Abstract 430P
Background
Complete pathological response (pCR) is achieved in 10-20% of rectal cancers when treated with preoperative short-course radiotherapy (scRT) or long-course chemoradiotherapy (CRT) and in 28% with total neoadjuvant therapy (TNT) including scRT/CRT with chemotherapy. pCR is linked to better outcome. Which clinical or imaging factors predict pCR?.
Methods
All patients with preoperative treatment and delay to surgery in Uppsala-Dalarna (n=359, 2010-2018) and Stockholm (n=635, 2006-2016) were included. Data cut-off was June 1, 2019. Comparison of pCR versus non-pCR was performed with binary logistic regression models.
Results
pCR was achieved in 12% of the 994 patients: (8% [33/435] with scRT, 13% [48/358] with CRT and 21% [43/201] with TNT). In univariate analyses, age <70 (OR 2.09; CI95% 1.4-3.2), cT1-2 (2.47; 1.3-4.9), (but not cT3 1.25; 0.8-1.8) with cT4 as reference, tumour length <4cm (1.83; 1.1-2.9), CRT (1.89; 1.2-3.0), and TNT (3.31; 2.0-5.4) with scRT as reference, normal leukocytes (2.37; 1.2-4.8), thrombocytes (4.58; 1.1-19.2), and CEA (2.04; 1.3-3.3) predicted superior pCR rates, but not cN0, cMRF-, cEMVI-, level above anal verge ≥7cm, interval to surgery, or normal haemoglobin. In multivariable models (n=735), CRT (OR 2.80; 1.4-5.5), TNT (5.25; 2.6-10.4) with scRT as reference; cT1-2 (3.39; 1.1-8.7), (but not T3 1.36; 0.8-2.2) with cT4 as reference, tumour length <4cm (2.20; 142-4.0), and normal CEA (1.67; 1.0-2.8) remained significant, but not age and leucocytosis (thrombocytes not included due to 450 missing values).
Conclusions
Treatment modality (OR 4.66 for TNT and OR 2.57 for CRT) was the strongest factor for achieving pCR and cT1-2, tumour length, and normal CEA remained significant in the multivariable model.
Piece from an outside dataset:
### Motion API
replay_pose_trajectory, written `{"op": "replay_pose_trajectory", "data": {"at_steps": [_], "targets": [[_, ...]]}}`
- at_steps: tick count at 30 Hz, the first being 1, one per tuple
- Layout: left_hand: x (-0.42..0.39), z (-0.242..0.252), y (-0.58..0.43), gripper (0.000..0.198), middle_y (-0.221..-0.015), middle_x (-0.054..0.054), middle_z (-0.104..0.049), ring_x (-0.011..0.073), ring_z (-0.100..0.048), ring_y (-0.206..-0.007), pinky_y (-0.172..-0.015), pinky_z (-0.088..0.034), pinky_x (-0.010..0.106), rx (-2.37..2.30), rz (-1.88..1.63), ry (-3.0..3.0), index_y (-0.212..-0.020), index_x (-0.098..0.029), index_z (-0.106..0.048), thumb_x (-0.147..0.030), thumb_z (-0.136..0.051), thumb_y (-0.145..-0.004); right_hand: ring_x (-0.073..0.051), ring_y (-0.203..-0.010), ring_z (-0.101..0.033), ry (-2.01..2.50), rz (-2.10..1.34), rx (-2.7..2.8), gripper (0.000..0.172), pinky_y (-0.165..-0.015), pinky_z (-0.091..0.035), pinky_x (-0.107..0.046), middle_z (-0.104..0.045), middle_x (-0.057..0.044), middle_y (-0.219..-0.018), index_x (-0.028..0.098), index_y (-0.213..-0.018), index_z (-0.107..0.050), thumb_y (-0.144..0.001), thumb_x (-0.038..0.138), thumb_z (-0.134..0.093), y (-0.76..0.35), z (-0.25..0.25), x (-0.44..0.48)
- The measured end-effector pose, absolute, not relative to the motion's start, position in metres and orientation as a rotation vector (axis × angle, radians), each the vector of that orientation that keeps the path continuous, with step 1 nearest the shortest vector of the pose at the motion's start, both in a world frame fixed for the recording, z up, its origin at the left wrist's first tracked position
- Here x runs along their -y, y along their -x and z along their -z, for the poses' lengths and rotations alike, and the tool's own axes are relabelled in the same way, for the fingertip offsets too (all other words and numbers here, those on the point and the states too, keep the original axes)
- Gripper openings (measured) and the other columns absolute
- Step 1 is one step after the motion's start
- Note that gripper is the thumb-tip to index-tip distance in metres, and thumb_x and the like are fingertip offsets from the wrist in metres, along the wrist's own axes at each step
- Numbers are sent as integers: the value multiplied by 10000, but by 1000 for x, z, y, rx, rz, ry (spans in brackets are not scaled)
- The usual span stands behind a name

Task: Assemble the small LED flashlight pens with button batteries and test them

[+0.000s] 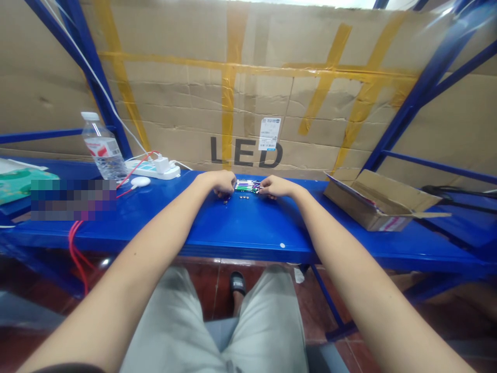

These factors are important as patients achieving pCR are candidates for organ preservation strategies.
Clinical trial identification
Editorial acknowledgement
Legal entity responsible for the study
The authors.
Funding
Swedish Cancer Society, Stockholm Cancer Society.
Disclosure
All authors have declared no conflicts of interest.